A Thai state enterprise has cut off power to two border town casinos in Myanmar that allegedly host major organized crime operations.
The towns of Shwe Kokko and Lay Kay Kaw in Myanmar host gambling and entertainment complexes developed by Chinese investors accused of trafficking. There are also allegations that the complexes are hubs for drug dealings.
Power from Thailand’s Provincial Electricity Authority to the complexes was cut on June 6. This is according to a police chief in Thailand’s neighboring Mae Sot district.
He said business in the affected towns seemed to be carrying on with no disruption. The theory is, that the owners of the complexes had prepared for the situation by using their own generators. The casinos will probably be able to operate for the next few weeks on the installed generators.
Thai PBS reported that power at Shwe Kokko went out for about 30 seconds before being restored. The outer parts of the town remained dark. KK Park, a casino complex linked to cyberscam and forced labor, showed no signs of a blackout at all, the report said.
Thai Interior Minister Anupong Paochinda, said the power to the two towns was cut because the supply contract expired and Myanmar’s government declined to extend it. Thailand is ready to resume supplying power should Myanmar decide to renew the deal, he said.

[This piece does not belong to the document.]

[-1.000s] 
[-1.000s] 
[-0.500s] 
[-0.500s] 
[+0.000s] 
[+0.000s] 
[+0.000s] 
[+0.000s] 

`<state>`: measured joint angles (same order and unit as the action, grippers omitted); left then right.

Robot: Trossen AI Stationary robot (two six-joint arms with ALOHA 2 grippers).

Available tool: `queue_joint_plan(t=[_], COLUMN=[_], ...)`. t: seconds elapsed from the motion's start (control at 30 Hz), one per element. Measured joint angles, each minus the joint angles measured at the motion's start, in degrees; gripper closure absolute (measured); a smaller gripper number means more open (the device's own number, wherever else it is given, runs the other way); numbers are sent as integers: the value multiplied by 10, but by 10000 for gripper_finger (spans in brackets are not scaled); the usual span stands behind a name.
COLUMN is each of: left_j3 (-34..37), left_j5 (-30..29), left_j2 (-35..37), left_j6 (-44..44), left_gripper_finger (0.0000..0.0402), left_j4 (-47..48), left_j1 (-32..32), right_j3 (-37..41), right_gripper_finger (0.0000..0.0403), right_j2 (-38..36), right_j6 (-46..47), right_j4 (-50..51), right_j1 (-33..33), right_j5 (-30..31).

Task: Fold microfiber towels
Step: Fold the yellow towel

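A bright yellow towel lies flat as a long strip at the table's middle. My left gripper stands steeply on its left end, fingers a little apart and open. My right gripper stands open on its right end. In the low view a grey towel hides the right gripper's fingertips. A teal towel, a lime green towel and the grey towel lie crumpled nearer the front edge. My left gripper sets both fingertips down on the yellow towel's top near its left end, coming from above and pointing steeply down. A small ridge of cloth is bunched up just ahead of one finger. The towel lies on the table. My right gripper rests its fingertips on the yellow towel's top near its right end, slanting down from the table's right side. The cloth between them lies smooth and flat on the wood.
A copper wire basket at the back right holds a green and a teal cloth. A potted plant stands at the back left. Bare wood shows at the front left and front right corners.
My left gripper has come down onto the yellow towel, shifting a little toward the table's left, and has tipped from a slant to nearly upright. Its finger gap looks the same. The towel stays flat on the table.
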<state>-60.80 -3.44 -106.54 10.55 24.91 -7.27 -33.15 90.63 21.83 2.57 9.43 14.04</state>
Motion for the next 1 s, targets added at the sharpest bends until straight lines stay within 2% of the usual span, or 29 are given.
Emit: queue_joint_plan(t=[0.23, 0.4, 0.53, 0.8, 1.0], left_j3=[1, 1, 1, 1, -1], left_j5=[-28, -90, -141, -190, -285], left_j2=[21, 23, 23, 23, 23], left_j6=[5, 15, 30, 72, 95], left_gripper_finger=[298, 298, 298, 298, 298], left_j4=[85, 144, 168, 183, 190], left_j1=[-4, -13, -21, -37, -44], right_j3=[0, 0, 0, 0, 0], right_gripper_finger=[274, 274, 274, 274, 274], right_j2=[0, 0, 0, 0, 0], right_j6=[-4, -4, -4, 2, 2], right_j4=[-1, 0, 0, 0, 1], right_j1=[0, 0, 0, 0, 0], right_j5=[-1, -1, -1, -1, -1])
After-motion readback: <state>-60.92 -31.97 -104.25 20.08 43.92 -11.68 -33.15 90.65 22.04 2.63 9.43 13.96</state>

Myanmar’s military government has not publicly explained its position on the matter.
Lawlessness, especially drug trafficking, flourishes in Myanmar’s border region because the central government is unable to fully exercise authority there.
Reports last week said the Myanmar government asked Thai authorities to cut the power supply to the casino areas. This prompted an inter-agency meeting on the Thai side to discuss the possible impacts.